Great passages Tuo and cheapskate, and yes Psalm 23 would be a great one to start with smile

Tuo Psalm 23, of course! Apart from being the one most people know, it just has so much for every occasion, and so beautifully phrased. For Muslims, Jews and anyone else who might not know, it's the Vicar of Dibley theme tune one.

Regarding good works, I love this bit from Matthew 25, 34-43

Then the king will say to those on his right, "Come, you who are blessed by my father; take your inheritance, the kingdom prepared for you since the creation of the world. For I was hungry and you gave me something to eat, I was thirsty and you gave me something to drink, I was a stranger and you invited me in. I needed clothes and you clothed me. I was sick and you looked after me, I was in prison and you came to visit me."

Then the righteous will answer him. "Lord, when did we see you hungry and feed you, or thirsty and give you something to drink? When did we see you a stranger and invite you in, or needing clothes and clothe you? When did we see you sick or in prison and go to visit you?"

The King will reply, "I tell you the truth, whatever you did for one of the least of these brothers of mine, you did for me."

(The next bit chills me)

Then he will say to those on his left, "Depart from me, you who are cursed, into the eternal fire prepared for the devil and his angels. For I was hungry and you gave me nothing to eat, I was thirsty and you gave me nothing to drink. I was a stranger you did not invite me in, I needed clothes and you did not clothe me, I was sick and you did not look after me."

Tuo Tue 08-Jul-14 22:37:17

peaceful: I'm not Jewish, but can have a go at explaining the 'atheist Jew' thing. Basically being Jewish is an ethnic identity as well as a religious one, so it's perfectly possible to be ethnically Jewish but not a believer. One example is the Italian writer and survivor of the Shoah, Primo Levi, whose family was entirely secular (as many Italian Jews were - much more so than those from Eastern Europe), wrote that growing up he thought that being Jewish just meant that you didn't eat salami and didn't have a Christmas tree. He wrote that he 'became Jewish' in Auschwitz; that is to say, that it was only there that he realised what it meant to identify (and to be identified, more to the point) as Jewish. He remained an atheist his whole life, though, so you could say that being in Auschwitz made him Jewish, but didn't make him religious. Hope that makes sense and that what I've said is correct. (Hoping a Jewish reader will come and correct me if not.)
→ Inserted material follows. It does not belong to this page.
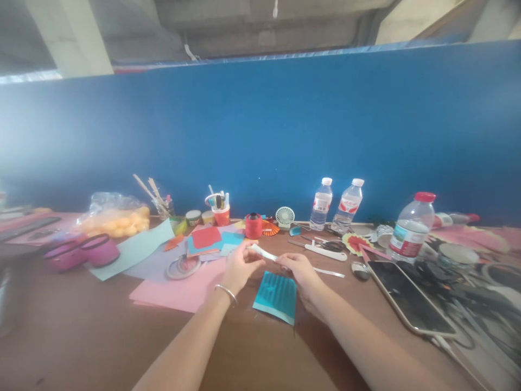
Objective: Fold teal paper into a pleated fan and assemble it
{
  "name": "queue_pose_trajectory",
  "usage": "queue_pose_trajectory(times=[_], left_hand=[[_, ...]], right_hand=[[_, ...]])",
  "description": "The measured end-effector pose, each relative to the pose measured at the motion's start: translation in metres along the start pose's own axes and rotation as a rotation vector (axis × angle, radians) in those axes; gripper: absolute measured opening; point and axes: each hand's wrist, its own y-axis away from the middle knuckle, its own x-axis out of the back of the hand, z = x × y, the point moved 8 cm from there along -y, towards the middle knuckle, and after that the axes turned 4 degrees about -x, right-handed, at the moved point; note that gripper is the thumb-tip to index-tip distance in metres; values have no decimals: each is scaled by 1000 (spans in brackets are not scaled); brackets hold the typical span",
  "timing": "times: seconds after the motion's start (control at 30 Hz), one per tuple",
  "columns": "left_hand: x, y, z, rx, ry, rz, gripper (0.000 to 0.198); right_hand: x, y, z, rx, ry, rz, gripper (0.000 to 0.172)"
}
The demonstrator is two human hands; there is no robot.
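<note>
A narrow white strip (264, 253), which looks like paper or tape, is stretched between my two hands above the table. My left hand (241, 266), with a bangle at the wrist, pinches its left end. The right end is pinched by the fingers of my right hand (300, 271). Just below and between them lies a blue-green paper piece (275, 296) with darker stripes and a pale lower edge. Another thin white strip (329, 272) lies on the table beyond my right hand.
Pink paper sheets (179, 288) and a tape roll (183, 266) lie to the left. A white-handled cutter (325, 251), scissors (331, 244) and a phone (411, 296) are at right. Bottles (321, 206), a small fan (285, 217) and a red cup (222, 215) stand along the blue partition (260, 125).
</note>
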Motion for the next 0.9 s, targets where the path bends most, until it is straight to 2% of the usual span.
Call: queue_pose_trajectory(times=[0.3, 0.4, 0.57, 0.9], left_hand=[[11, 3, 12, -114, -309, 139, 21], [13, 4, 18, -162, -498, 157, 13], [7, 7, 27, -269, -794, 108, 12], [4, 8, 34, -388, -1039, 120, 11]], right_hand=[[-9, 6, 6, -41, -31, 20, 20], [-10, 11, 4, -63, -56, 49, 19], [-13, 19, -1, -76, -109, 75, 18], [-18, 25, -7, -91, -197, 62, 18]])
In relation to sincerity in doing good deeds, I think of the beginning of Matthew 6: 'Take heed that you do not do your charitable deeds before men, to be seen by them. Otherwise you have no reward from your Father in heaven. Therefore, when you do a charitable deed, do not sound a trumpet before you as the hypocrites do in the synagogues and in the streets, that they may have glory from men. Assuredly, I say to you, they have their reward. But when you do a charitable deed, do not let your left hand know what your right hand is doing, that your charitable deed may be in secret; and your Father who sees in secret will Himself reward you openly.'

Looking forward to talking about the Psalms. Should we just pick one and go for it? (I don't think we necessarily need to start at 1 and work our way through, though that's one option... Does anyone have a favourite?)